▸ **What needs to be done**
Set down exactly the lines below, starting at the one that contains "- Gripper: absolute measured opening" and ending at the one that contains "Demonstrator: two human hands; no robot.", with both of those lines included and nothing else.

Start of Extracted material

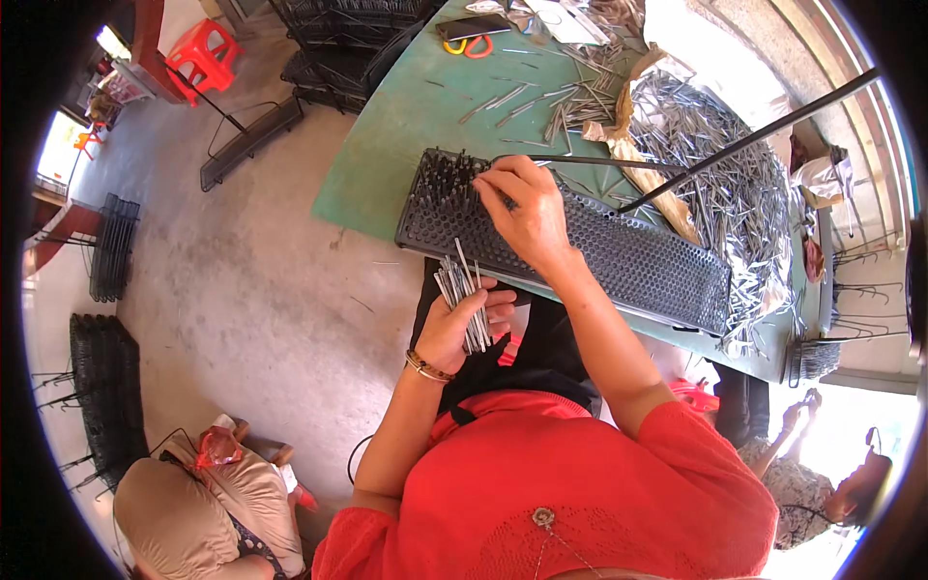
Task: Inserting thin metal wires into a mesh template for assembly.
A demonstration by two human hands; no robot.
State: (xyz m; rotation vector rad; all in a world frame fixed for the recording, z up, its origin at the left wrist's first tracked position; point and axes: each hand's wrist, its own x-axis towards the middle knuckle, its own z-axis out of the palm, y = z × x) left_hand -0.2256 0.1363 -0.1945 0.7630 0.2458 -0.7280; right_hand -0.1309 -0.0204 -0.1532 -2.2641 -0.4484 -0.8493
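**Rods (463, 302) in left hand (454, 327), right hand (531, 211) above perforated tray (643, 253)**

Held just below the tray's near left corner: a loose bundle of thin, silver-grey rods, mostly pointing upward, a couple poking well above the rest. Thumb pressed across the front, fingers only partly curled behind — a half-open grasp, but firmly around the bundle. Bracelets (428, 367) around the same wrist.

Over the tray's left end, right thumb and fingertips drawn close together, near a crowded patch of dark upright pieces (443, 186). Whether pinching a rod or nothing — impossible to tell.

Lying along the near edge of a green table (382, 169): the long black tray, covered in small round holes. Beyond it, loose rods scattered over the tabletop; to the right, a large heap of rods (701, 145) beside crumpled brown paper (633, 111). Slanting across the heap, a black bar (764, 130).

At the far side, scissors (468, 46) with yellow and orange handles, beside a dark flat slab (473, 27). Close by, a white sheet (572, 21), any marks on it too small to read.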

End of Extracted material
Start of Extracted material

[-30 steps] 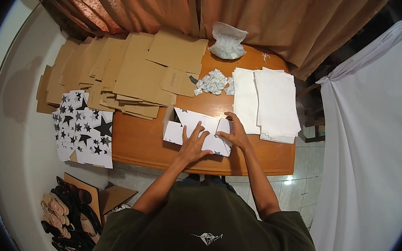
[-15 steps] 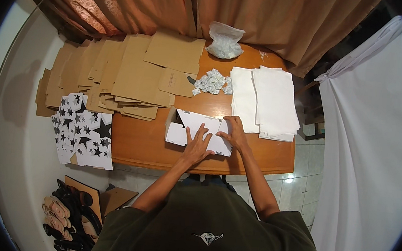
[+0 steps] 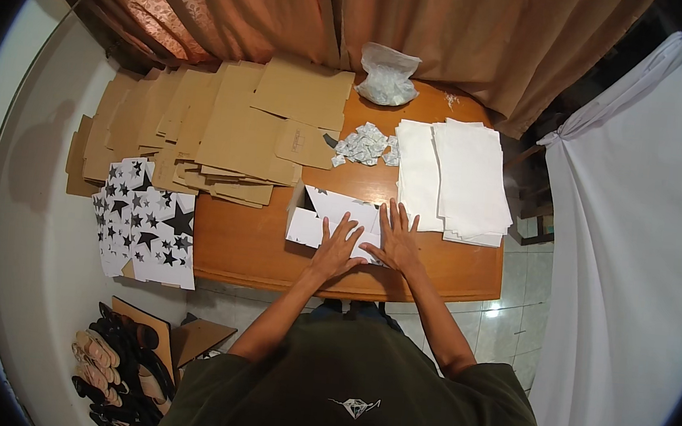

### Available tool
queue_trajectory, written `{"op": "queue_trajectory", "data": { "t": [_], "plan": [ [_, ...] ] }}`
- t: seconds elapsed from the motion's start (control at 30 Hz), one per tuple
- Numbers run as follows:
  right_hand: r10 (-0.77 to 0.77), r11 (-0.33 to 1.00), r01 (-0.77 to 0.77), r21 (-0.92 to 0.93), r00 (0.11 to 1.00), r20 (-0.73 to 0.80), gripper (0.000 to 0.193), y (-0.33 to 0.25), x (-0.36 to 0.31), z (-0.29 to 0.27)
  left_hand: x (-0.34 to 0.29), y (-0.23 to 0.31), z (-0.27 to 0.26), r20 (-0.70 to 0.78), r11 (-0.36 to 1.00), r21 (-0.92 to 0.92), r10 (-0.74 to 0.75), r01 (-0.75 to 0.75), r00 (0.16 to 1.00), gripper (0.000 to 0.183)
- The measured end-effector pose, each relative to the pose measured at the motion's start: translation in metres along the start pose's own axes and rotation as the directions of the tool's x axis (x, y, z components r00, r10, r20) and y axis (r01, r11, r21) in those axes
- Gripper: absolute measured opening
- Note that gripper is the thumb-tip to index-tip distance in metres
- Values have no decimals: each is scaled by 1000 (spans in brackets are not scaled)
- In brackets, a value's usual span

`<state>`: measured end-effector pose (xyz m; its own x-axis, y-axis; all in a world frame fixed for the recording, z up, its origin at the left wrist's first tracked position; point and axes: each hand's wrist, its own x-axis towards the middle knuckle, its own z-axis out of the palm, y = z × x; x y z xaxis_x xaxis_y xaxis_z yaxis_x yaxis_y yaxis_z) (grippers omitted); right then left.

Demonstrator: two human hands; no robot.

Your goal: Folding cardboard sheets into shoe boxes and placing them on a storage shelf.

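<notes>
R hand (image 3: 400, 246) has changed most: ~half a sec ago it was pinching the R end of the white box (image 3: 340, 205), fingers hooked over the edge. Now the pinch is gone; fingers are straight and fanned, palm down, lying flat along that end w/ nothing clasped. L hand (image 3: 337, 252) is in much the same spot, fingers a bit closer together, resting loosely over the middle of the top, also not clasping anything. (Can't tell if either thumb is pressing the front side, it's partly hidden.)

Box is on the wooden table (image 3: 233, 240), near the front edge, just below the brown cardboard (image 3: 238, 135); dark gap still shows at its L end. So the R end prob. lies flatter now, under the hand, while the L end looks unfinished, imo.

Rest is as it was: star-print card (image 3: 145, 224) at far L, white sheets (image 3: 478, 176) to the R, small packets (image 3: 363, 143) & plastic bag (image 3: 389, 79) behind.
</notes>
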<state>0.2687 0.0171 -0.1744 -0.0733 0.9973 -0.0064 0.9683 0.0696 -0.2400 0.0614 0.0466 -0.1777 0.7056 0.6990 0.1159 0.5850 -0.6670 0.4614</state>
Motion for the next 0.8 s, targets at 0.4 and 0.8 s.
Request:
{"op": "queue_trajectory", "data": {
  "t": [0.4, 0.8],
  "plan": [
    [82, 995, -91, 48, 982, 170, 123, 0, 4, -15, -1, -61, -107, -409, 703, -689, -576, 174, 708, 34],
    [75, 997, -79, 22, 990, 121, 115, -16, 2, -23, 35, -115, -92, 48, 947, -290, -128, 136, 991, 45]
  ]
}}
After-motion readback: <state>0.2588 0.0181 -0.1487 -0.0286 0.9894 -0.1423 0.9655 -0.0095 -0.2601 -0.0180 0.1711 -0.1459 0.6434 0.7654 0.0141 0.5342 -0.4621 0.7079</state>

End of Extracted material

▸ **Reply**
- Gripper: absolute measured opening
- Note that gripper is the thumb-tip to index-tip distance in metres
- Values have no decimals: each is scaled by 1000 (spans in brackets are not scaled)
- In brackets, a value's usual span

`<state>`: measured end-effector pose (xyz m; its own x-axis, y-axis; all in a world frame fixed for the recording, z up, its origin at the left wrist's first tracked position; point and axes: each hand's wrist, its own x-axis towards the middle knuckle, its own z-axis out of the palm, y = z × x; x y z xaxis_x xaxis_y xaxis_z yaxis_x yaxis_y yaxis_z) (grippers omitted); right then left.

Demonstrator: two human hands; no robot.

The exercise has been carried out completely.